__INSTRUCTIONS TO FOLLOW__
Please repeat, from the entries that follow, the lines from the one containing "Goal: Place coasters" through the one containing "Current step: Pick" exactly, adding nothing.
"""
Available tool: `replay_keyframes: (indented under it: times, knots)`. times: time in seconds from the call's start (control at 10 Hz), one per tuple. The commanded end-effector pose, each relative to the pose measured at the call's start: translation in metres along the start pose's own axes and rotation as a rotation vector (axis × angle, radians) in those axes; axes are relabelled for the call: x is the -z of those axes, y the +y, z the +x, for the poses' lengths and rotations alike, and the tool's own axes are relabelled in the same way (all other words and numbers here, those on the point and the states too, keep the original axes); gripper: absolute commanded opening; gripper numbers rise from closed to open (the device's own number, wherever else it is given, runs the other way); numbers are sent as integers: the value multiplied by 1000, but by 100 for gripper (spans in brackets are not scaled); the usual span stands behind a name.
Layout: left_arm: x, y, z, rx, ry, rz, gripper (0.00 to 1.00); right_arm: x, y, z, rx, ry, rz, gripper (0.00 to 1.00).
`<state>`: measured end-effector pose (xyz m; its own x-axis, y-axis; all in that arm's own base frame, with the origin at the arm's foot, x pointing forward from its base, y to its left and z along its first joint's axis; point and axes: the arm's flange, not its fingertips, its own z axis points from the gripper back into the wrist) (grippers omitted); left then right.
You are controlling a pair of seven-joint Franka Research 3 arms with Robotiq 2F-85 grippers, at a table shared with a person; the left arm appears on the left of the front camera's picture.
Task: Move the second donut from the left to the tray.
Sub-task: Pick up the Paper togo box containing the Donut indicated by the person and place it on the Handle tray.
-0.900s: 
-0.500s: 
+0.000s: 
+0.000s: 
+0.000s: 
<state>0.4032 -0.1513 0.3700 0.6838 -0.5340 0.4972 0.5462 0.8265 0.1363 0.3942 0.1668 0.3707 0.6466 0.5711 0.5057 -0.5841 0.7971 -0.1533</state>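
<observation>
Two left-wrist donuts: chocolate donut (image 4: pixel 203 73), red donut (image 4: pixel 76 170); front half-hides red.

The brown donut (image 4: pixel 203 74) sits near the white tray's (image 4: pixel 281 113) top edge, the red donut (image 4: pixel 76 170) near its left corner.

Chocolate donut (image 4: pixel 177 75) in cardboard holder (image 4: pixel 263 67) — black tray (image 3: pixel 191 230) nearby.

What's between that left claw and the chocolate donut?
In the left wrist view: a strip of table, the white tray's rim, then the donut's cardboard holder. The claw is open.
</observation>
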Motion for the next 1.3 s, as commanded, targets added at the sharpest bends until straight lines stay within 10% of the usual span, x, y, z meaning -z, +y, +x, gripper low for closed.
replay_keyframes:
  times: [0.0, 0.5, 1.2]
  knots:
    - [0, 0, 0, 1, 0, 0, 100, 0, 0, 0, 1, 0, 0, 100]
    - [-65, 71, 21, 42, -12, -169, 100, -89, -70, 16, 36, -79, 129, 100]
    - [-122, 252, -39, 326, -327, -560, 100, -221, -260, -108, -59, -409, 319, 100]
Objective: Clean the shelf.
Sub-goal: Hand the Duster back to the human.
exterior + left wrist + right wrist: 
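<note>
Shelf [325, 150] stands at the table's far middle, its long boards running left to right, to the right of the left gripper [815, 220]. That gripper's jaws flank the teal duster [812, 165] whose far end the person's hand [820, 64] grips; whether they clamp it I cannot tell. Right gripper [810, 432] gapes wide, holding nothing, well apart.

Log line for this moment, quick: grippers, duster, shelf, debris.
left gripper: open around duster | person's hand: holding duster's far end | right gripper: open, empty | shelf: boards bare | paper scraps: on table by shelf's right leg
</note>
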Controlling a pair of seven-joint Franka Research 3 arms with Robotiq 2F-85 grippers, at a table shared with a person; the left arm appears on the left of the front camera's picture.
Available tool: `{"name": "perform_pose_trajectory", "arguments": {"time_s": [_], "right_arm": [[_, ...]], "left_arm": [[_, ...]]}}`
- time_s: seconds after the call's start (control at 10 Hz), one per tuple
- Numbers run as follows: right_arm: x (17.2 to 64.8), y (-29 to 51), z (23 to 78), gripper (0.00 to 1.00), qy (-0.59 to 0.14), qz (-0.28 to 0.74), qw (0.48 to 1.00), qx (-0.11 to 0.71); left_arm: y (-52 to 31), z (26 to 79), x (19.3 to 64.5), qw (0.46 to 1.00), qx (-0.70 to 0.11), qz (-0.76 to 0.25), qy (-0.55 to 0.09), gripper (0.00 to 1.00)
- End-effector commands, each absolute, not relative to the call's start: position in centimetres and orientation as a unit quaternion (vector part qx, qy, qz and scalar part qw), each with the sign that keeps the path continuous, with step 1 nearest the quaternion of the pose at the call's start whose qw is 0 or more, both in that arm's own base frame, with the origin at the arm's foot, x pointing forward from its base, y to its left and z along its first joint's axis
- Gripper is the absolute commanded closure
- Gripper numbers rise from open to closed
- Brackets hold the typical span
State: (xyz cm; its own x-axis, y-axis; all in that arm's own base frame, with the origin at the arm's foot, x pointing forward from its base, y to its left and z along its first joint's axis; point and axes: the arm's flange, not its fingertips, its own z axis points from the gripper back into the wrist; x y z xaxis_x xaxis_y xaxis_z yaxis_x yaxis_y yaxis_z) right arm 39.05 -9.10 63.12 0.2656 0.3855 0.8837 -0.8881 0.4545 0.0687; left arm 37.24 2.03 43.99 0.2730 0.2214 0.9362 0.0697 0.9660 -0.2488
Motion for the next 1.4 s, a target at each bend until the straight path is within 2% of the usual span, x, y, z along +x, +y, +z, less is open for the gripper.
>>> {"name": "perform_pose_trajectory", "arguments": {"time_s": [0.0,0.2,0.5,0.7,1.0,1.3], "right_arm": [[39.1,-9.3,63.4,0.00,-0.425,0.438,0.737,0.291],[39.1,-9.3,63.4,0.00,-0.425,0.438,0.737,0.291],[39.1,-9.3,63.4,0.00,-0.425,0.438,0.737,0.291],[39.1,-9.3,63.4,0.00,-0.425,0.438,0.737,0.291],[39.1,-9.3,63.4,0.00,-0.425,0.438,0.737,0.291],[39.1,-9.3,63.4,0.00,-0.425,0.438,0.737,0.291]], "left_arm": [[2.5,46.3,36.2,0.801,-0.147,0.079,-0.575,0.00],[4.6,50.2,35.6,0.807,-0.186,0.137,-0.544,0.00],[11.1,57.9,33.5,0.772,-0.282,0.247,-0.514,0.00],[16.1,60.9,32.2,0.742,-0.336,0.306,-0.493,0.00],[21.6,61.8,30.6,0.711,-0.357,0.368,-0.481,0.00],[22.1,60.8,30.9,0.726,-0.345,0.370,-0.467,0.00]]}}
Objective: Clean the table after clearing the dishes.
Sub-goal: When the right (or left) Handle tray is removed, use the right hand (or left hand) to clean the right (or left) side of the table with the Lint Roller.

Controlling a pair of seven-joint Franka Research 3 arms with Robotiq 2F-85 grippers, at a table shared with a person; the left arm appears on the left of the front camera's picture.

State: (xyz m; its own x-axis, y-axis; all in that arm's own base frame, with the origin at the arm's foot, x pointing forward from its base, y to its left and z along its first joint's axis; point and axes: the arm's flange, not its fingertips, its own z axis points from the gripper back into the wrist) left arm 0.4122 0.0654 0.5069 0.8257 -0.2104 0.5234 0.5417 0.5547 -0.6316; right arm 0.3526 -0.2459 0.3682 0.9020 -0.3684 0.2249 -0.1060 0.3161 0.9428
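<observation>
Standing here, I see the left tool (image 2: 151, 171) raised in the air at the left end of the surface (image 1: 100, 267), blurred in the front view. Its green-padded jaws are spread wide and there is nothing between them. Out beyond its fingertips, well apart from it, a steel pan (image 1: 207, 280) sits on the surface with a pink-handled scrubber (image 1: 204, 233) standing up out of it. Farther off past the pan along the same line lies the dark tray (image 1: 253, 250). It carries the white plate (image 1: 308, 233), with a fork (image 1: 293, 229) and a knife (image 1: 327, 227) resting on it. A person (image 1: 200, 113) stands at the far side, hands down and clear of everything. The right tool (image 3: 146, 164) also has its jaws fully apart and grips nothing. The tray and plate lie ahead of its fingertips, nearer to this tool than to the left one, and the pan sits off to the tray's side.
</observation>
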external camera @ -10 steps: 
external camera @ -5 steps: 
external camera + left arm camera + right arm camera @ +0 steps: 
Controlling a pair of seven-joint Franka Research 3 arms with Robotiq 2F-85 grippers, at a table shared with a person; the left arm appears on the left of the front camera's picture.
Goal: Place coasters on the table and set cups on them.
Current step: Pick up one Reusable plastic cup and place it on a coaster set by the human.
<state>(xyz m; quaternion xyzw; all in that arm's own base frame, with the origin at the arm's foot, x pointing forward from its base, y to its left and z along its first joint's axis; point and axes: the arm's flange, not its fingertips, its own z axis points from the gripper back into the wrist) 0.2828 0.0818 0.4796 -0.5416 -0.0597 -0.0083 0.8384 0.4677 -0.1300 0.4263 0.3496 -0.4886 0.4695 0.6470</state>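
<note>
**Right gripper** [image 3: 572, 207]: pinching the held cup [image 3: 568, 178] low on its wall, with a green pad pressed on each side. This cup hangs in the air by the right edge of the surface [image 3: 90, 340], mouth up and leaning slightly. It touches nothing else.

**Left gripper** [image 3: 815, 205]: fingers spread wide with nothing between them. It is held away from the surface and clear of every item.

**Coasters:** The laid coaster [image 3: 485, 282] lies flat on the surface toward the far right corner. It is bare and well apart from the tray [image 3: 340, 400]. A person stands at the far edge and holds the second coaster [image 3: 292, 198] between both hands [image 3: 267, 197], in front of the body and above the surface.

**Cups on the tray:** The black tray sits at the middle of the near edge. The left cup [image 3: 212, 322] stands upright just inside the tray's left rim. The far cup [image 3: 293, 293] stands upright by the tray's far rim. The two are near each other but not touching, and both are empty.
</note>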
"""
__RESPONSE__
Goal: Place coasters on the table and set cups on them.
Current step: Pick up one Reusable plastic cup and place it on a coaster set by the human.

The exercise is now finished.